Seit Jänner 2018 probt die Kammerphilharmonie Vorarlberg, und nun ist sie an die Öffentlichkeit getreten. Stefan Susana hat sich mit diesem Ensemble aus jungen Vorarlberger Profimusikern einen Traum erfüllt. Von Haus aus Cellist, hat er immer wieder als Dirigent Aufsehen erregt, bei Schweizer und innerösterreichischen Orchestern, aber auch in Vorarlberg als Einspringer beim SOV oder mit der damals eigens zusammengestellten Camerata Angelica bei der Schubertiade Schwarzenberg.
Für Stefan Susana besteht Musik nicht nur aus den Noten, er will „jene mystischen Verbindungen“ erlebbar machen, „die Menschen in ihren Bann ziehen, bewegen und tief berühren können“. Susana, der auch als Mentalcoach arbeitet, sagt das nicht einfach so, er hat das Wissen und die Suggestionskraft, solches zu erreichen. Das Ergebnis überzeugt und beglückt. Bei Mozarts Kassation KV 63 und dem Divertimento KV 205 und bei Schuberts Sinfonie Nr.1 ist jede kleinste Note in ihrem Sinngehalt erfasst und es werden Energieverläufe nachvollziehbar verfolgt.
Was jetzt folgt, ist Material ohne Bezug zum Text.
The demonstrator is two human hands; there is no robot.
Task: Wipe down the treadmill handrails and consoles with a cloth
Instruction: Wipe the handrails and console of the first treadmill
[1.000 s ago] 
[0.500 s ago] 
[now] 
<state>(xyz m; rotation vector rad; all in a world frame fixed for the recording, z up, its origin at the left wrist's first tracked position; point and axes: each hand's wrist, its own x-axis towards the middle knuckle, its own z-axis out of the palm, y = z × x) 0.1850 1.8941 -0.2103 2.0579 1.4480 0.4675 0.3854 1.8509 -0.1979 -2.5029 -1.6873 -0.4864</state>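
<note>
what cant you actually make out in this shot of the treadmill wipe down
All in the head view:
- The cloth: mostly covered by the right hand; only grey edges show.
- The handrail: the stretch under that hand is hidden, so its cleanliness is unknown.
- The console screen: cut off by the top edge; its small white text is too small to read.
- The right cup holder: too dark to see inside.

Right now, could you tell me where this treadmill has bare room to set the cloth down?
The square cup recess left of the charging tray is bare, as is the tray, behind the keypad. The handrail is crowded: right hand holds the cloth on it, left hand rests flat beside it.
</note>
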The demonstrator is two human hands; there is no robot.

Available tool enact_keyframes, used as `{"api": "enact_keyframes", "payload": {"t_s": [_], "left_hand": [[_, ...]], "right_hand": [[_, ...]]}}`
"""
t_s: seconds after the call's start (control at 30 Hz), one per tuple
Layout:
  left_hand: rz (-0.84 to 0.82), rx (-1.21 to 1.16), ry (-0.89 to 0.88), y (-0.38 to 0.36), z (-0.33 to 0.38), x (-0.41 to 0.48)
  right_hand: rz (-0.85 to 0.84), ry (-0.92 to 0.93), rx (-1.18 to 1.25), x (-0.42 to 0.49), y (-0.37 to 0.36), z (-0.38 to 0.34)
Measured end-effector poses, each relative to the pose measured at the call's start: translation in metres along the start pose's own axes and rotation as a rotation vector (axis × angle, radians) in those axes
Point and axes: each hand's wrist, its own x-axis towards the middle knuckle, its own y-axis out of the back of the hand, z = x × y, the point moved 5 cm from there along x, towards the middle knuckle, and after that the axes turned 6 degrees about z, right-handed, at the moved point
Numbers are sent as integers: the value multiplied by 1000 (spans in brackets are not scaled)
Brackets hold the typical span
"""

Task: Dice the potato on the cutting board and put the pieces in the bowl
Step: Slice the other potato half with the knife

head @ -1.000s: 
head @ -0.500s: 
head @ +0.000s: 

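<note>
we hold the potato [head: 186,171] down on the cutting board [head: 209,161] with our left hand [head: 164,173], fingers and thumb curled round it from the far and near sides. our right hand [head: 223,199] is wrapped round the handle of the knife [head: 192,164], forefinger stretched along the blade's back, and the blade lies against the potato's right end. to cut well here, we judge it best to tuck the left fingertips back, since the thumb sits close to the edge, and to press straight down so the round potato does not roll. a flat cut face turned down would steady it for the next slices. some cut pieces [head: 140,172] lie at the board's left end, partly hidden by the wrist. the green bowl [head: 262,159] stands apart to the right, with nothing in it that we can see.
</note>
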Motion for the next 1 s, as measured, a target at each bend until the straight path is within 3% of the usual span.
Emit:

Nichts ist beiläufig, alles folgt einer höheren Ordnung – die lange Probenzeit war nicht umsonst. Konzertmeisterin ist Sandra Marttunen aus Kißlegg. Sie ist unter anderem Mitglied der Bamberger Symphoniker, führt die Streicher mit leichter Hand und spielt wunderbare Soli. Das Programm wurde an zwei Terminen, Samstag und Sonntag gegeben, und beide Male war die Kirche zu Weiler voll besetzt. Und das nicht nur vom Fachpublikum, sondern vom Kleinkind bis zur Seniorin – auch das dürfte im Sinne von Stefan Susana sein.